Deduplication with row hashes
After ingesting with --row-hash, query for duplicate rows. Identical content produces identical hashes.
-- Find duplicate rows SELECT row_hash, COUNT(*) AS cnt FROM Sheet1 GROUP BY row_hash HAVING cnt > 1 ORDER BY cnt DESC; -- Keep only the first occurrence DELETE FROM Sheet1 WHERE rowid NOT IN ( SELECT MIN(rowid) FROM Sheet1 GROUP BY row_hash );
Trace back to the source spreadsheet
With --excel-row-numbers, every record carries its original .xlsx row number. When a downstream user reports a problem, you can pinpoint the exact source row.
-- "This revenue figure looks wrong" - find the source row SELECT excel_row, Region, Country, City, Product, Revenue FROM Sheet1 WHERE Revenue = '99999'; -- Result: excel_row = 47 -- Open sales_report.xlsx, go to row 47, verify the value
Compare raw vs filled data
Ingest twice - once raw, once filled - and compare. Useful for validating that the fill logic matches your expectations.
from xlfilldown.api import ingest_excel_to_sqlite # Raw ingest ingest_excel_to_sqlite( file="data.xlsx", sheet="Sheet1", header_row=1, ingest_mode="raw", db="compare.db", table="raw", excel_row_numbers=True, if_exists="replace", ) # Filled ingest ingest_excel_to_sqlite( file="data.xlsx", sheet="Sheet1", header_row=1, fill_cols=["Region", "Country"], db="compare.db", table="filled", excel_row_numbers=True, if_exists="replace", ) # Now query to see what changed
-- Find rows where fill-down changed a value SELECT r.excel_row, r.Region AS raw_region, f.Region AS filled_region, r.Country AS raw_country, f.Country AS filled_country FROM raw r JOIN filled f ON r.excel_row = f.excel_row WHERE r.Region != f.Region OR r.Country != f.Country OR (r.Region IS NULL AND f.Region IS NOT NULL) OR (r.Country IS NULL AND f.Country IS NOT NULL);
Design Patterns
Architectural approaches for common scenarios.
Hierarchical vs independent - choosing the right mode
Use hierarchical when columns have a parent-child relationship (Region > Country > City). A change in a parent column should invalidate stale child values.
Use independent when columns are unrelated dimensions that happen to share blank patterns. For example, "Salesperson" and "Product Line" might both be sparse but don't depend on each other.
Rule of thumb: If you would use a tree diagram to describe the relationship between columns, use hierarchical. If the columns are flat attributes, use independent.
Header row is not row 1
Many .xlsx exports have title rows, blank rows, or metadata above the actual headers. Use --header-row to point at the correct row. Everything above that row is ignored.
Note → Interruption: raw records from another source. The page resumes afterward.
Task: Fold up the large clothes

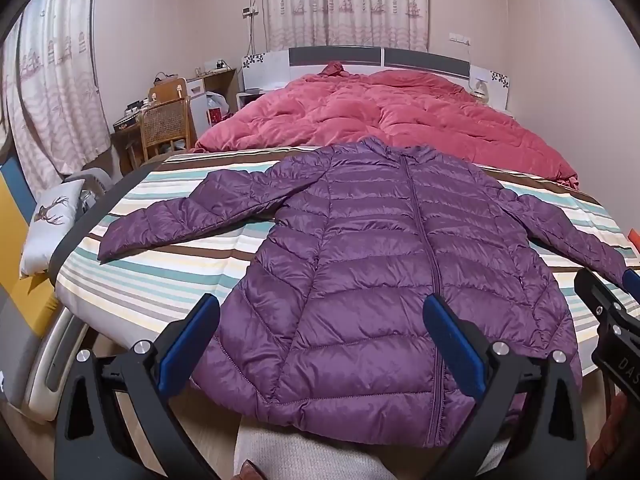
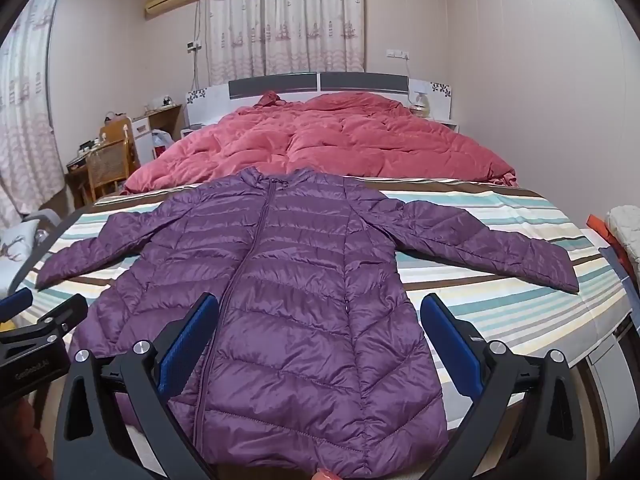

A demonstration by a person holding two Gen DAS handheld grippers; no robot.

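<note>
Purple puffer jacket [image 1: 360,280] lies flat, zipped, front up, sleeves spread on the striped sheet [image 1: 168,276] at the bed's foot, hem hanging over the edge, with left gripper [image 1: 320,332] and right gripper [image 2: 320,332] both spread wide above the hem, holding nothing.

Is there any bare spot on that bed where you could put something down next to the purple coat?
Yes. Striped sheet lies bare below the purple jacket's left sleeve, and again below its right sleeve, toward the bed's right edge. The far half is crowded: the red quilt covers it up to the headboard.
</note>
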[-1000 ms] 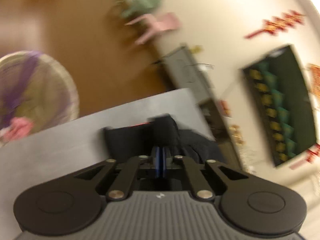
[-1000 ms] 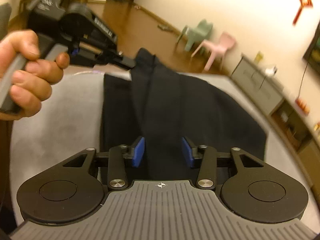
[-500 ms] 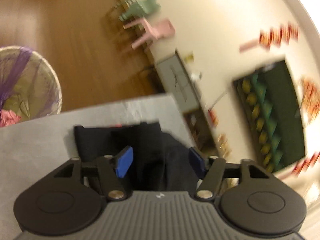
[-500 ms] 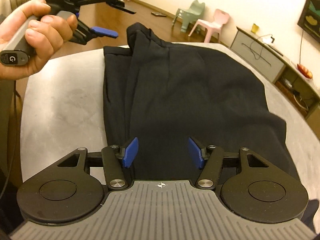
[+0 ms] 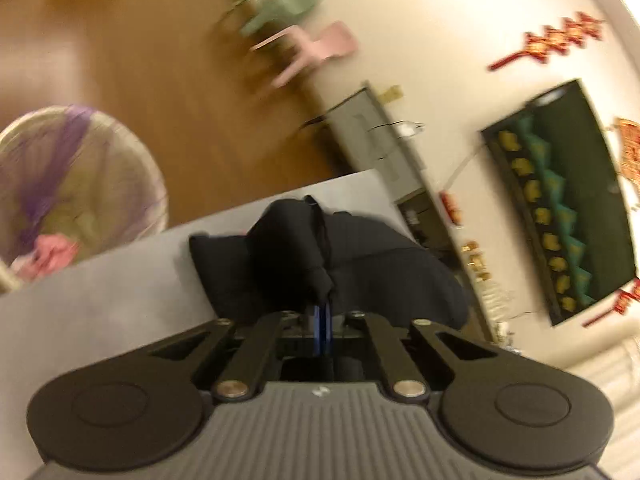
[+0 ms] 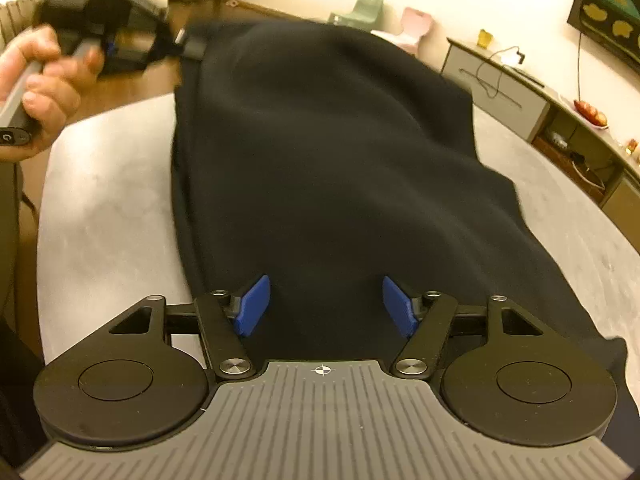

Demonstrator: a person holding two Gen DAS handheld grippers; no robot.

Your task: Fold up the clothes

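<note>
Left gripper (image 5: 322, 316) clamped on black garment (image 6: 320, 168) corner, lifted. Right gripper (image 6: 325, 306) jaws opening, cloth beneath, unpinched. Risk: thin pinch slips, fold collapses.

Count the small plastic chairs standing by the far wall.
2. A green chair stands on the floor by the wall, and a pink chair is right beside it; more could be hidden behind the raised black garment.

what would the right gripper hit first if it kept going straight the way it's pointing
Most likely the black garment spread on the grey table: the right gripper, jaws opening with nothing pinched, points down at the cloth.
</note>
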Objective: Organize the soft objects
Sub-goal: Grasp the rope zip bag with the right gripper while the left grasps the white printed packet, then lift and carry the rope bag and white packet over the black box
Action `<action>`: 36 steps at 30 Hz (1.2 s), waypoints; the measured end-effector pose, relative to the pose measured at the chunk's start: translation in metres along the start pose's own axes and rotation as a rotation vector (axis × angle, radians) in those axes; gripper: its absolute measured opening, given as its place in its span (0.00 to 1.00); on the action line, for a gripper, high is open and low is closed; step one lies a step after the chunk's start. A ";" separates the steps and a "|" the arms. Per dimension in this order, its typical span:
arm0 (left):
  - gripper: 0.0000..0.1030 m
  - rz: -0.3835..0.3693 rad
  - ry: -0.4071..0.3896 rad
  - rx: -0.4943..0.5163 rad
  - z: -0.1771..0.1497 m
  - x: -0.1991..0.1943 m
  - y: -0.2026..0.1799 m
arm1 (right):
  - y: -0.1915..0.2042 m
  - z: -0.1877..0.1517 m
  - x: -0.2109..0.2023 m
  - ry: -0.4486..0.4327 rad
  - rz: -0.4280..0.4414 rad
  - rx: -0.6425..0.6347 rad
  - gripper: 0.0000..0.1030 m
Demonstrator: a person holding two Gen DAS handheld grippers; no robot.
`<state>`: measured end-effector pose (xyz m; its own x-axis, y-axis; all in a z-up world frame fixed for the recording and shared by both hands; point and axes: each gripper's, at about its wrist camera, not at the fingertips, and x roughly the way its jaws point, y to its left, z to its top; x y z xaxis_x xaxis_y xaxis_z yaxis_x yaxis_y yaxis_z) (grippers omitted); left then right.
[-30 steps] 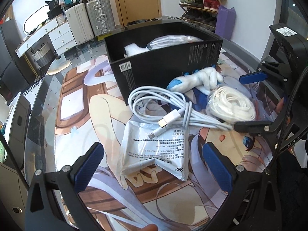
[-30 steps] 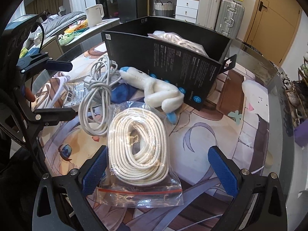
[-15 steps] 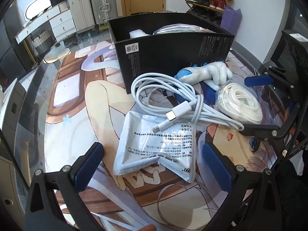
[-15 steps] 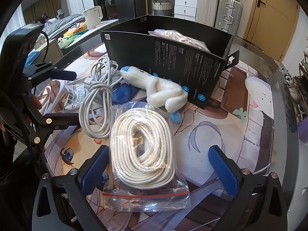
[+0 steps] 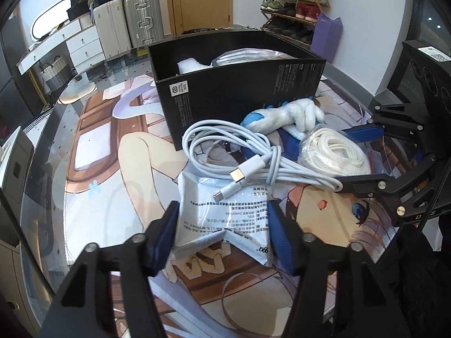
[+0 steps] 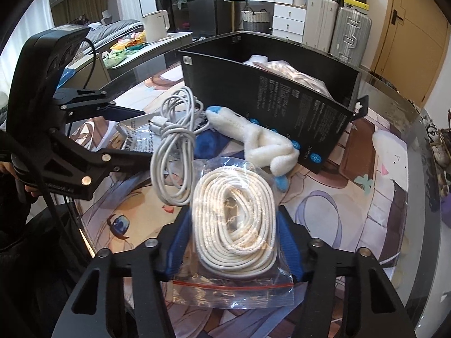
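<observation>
Since a second ago: both your grippers' jaws have been closing from wide open.
Left gripper [image 5: 222,232]: you are clenching its blue pads on the white packet [image 5: 225,214], lying flat on the printed mat [image 5: 93,169].
Right gripper [image 6: 234,243]: you are squeezing the bagged rope coil [image 6: 235,225], long axis running away from you toward the black box [image 6: 282,104].
Hard to see: the bag's near edge is hiding your pad tips; the box contents are mostly hidden.
</observation>
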<state>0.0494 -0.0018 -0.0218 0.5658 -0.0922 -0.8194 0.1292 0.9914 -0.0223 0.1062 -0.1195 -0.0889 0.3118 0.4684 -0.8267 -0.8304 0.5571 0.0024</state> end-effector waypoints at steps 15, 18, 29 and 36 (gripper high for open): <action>0.47 -0.031 -0.020 0.025 0.000 -0.016 -0.007 | 0.004 -0.002 -0.005 -0.007 0.001 -0.041 0.46; 0.47 -0.028 -0.037 0.017 0.000 -0.023 -0.004 | 0.002 -0.002 -0.008 -0.014 0.002 -0.040 0.46; 0.47 -0.039 -0.109 -0.004 0.007 -0.050 0.001 | -0.001 -0.001 -0.023 -0.069 -0.002 -0.033 0.46; 0.47 -0.038 -0.142 -0.022 0.010 -0.057 0.003 | -0.003 0.001 -0.035 -0.111 -0.011 -0.022 0.46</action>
<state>0.0263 0.0055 0.0305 0.6703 -0.1408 -0.7286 0.1360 0.9885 -0.0659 0.0982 -0.1372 -0.0594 0.3690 0.5365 -0.7590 -0.8363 0.5480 -0.0192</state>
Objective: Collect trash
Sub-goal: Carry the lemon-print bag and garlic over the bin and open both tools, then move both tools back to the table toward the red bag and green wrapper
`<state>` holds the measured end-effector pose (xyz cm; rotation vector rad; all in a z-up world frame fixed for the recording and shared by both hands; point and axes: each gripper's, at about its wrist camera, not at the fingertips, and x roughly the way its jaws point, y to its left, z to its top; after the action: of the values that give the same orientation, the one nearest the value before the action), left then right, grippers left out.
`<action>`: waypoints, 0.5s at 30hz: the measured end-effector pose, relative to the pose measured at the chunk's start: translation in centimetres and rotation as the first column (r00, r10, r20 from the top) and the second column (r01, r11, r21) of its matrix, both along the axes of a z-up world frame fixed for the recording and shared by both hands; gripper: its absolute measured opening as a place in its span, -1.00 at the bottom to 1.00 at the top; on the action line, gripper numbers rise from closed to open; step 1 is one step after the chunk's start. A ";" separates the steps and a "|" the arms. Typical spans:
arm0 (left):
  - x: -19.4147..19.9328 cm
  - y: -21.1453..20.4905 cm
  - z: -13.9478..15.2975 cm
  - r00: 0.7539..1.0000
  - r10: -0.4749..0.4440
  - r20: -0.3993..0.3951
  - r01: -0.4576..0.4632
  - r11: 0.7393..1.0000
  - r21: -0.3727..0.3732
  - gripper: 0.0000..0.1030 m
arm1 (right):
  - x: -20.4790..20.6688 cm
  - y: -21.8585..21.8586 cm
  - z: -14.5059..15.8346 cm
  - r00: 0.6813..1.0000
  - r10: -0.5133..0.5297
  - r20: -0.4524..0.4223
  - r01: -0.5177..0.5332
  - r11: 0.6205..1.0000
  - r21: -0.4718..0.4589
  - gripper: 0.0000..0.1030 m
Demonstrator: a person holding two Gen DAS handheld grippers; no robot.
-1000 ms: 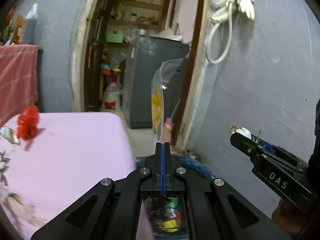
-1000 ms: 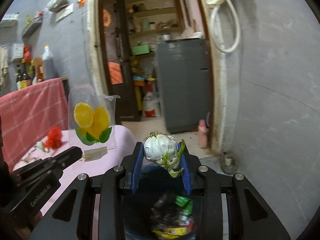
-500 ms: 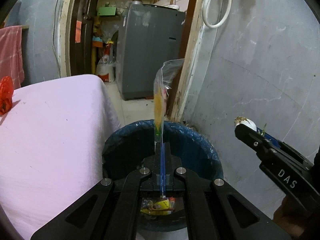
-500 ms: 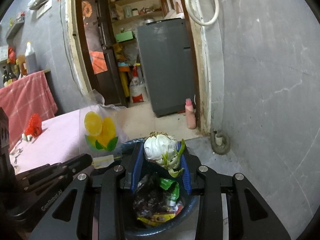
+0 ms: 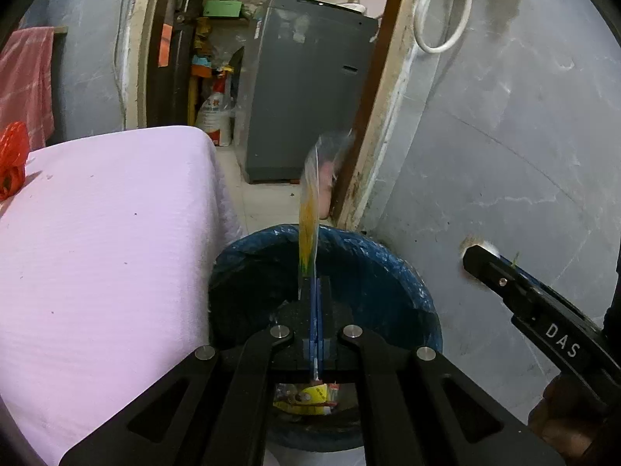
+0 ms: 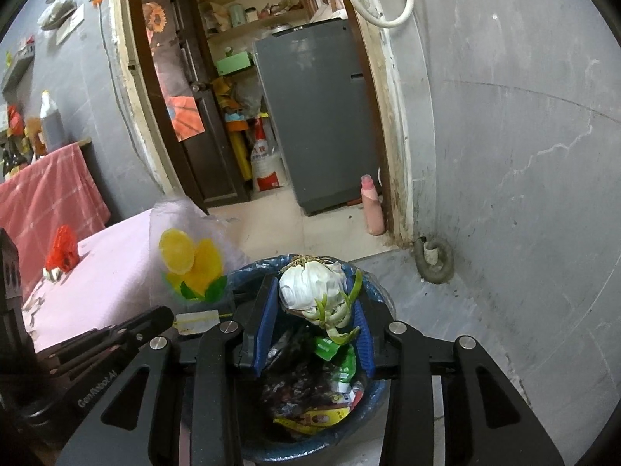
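My left gripper [image 5: 315,283] is shut on a clear plastic wrapper with lemon print [image 5: 310,209], held edge-on over the blue-lined trash bin [image 5: 392,264]. The wrapper also shows in the right wrist view [image 6: 192,268], left of the bin. My right gripper [image 6: 312,310] is shut on a sprouting garlic bulb [image 6: 310,285], held above the bin [image 6: 372,396], which holds several wrappers [image 6: 310,392]. The right gripper shows at the right of the left wrist view [image 5: 504,279].
A table with a pink cloth [image 5: 97,233] stands left of the bin, with a red plastic scrap [image 5: 11,159] on it. A grey wall [image 5: 504,136] is to the right. A doorway with a grey appliance [image 5: 306,97] lies ahead.
Both grippers have moved forward and down over the bin, each still holding its item. The bin now fills more of both views.
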<state>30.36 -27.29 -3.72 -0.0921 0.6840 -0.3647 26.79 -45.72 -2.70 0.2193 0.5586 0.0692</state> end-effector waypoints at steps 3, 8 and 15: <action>0.0 0.2 0.0 1.000 0.008 -0.002 -0.008 1.000 -0.009 -0.99 | 0.1 0.0 0.2 1.000 0.006 0.007 -0.006 1.000 0.004 -0.23; -0.4 0.4 0.4 0.999 0.014 0.030 -0.013 1.000 -0.016 -0.87 | 0.0 -0.1 0.6 1.000 -0.001 0.029 0.001 1.000 0.002 -0.20; -1.4 1.5 2.0 0.993 0.057 0.107 -0.051 0.997 -0.060 -0.30 | -1.0 -0.3 2.0 0.994 -0.030 0.105 0.032 0.999 -0.021 0.09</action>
<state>28.99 -25.84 -1.72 -0.1434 0.5630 -0.3351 25.80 -46.00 -0.74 0.2013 0.4514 0.0441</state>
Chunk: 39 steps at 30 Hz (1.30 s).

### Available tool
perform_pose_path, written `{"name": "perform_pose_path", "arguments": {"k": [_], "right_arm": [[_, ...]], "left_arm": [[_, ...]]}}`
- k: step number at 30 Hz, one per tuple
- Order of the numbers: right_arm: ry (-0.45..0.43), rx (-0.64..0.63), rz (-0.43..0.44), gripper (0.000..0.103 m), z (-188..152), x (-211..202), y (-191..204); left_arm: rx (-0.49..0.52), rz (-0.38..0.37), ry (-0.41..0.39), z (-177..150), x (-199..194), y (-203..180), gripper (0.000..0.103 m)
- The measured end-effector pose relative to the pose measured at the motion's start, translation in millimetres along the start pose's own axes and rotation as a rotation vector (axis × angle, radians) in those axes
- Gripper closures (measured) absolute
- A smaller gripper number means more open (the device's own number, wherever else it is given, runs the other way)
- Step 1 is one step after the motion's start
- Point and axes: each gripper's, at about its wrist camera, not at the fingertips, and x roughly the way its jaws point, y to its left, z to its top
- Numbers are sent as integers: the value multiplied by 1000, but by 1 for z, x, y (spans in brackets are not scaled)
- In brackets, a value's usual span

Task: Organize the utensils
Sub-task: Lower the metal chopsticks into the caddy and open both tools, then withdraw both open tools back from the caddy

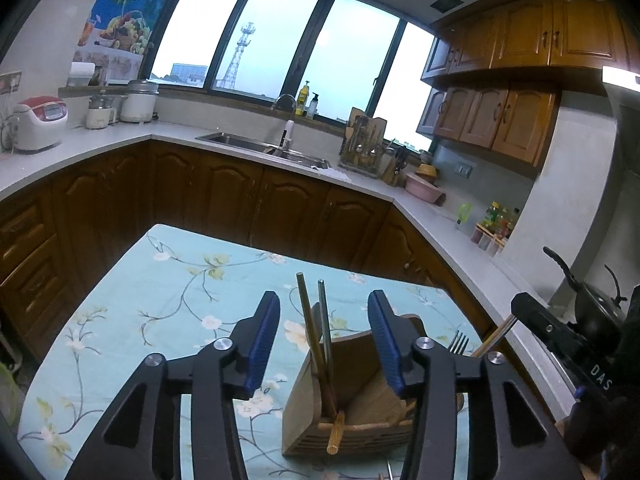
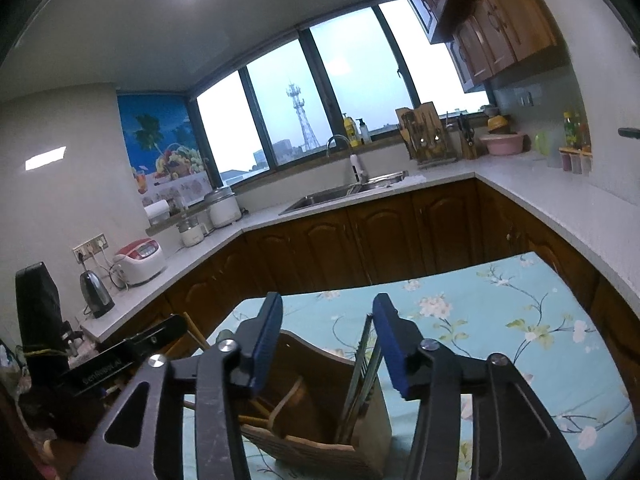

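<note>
Left gripper [image 1: 324, 344] hanging over wooden utensil holder [image 1: 360, 412], fingers apart, two chopsticks [image 1: 316, 340] standing between them, untouched. Holder sitting near the near edge of the floral tablecloth [image 1: 160, 300]. Right gripper [image 2: 326, 346] fingers apart too, forks [image 2: 366, 360] leaning loose between them.

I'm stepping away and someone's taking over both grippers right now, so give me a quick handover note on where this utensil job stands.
Left gripper: jaws open, holding nothing, with two chopsticks standing between them untouched.
Right gripper: jaws open, empty, with a fork just inside its right pad.
Wooden utensil holder sits on the floral tablecloth; chopsticks are in one compartment, the fork in another.
Done: those pieces are in the holder.
Left: no loose utensils show in these views; check the table outside them.
</note>
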Motion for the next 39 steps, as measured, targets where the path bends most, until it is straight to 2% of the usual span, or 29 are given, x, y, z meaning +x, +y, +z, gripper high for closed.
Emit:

# Headers are on row 3 (rows 1-2 are title/metadata) $ xlfilldown db \ --infile finance_report.xlsx \ --insheet "P&L" \ --header-row 3 \ --fill-cols '["Account Group","Account"]' \ --db finance.db
Batch size tuning for large files
The default batch size of 1000 rows works well for most files. For very large sheets (100K+ rows), a larger batch size reduces SQLite transaction overhead.
$ xlfilldown db \ --infile huge_export.xlsx \ --insheet "Data" \ --header-row 1 \ --fill-cols '["Category"]' \ --db warehouse.db \ --batch-size 5000
Combining require-non-null with letters
Mix header-name and column-letter approaches for filtering. Both are merged and de-duplicated internally.
$ xlfilldown db \ --infile data.xlsx \ --insheet "Sheet1" \ --header-row 1 \ --fill-cols-letters A B C \ --require-non-null '["Amount"]' \ --require-non-null-letters A \ --db filtered.db
Quick Reference
At-a-glance summary of the most common options.
| Task | Key Options |
|---|---|
| Fill by header names | --fill-cols '["Col1","Col2"]' |
| Fill by column letters | --fill-cols-letters A B C |
| Hierarchical fill (default) | --fill-mode hierarchical |
| Independent fill | --fill-mode independent |
| Skip fill-down | --ingest-mode raw |
| Add row hashes | --row-hash |
| Add source row numbers | --excel-row-numbers |
| Drop spacer rows | --drop-blank-rows |
| Require non-null columns | --require-non-null '["Col"]' |
| Overwrite on re-run | --if-exists replace |
| Append to existing | --if-exists append |
| Custom table name | --table my_table |
| Tune batch size | --batch-size 5000 |
API Reference
Key functions and their return values.
| Function | Output | Return Keys |
|---|---|---|
ingest_excel_to_sqlite() |
SQLite database | table, columns, rows_ingested, row_hash, excel_row_numbers |
ingest_excel_to_excel() |
.xlsx file | workbook, sheet, columns, rows_written, row_hash, excel_row_numbers |
normalize_headers() |
list[str] | Trimmed, normalized header strings |
canon_list() |
str | JSON-format canonical string |
sha256_hex() |
str | 64-char hex digest |
qident() |
str | Safely quoted SQLite identifier |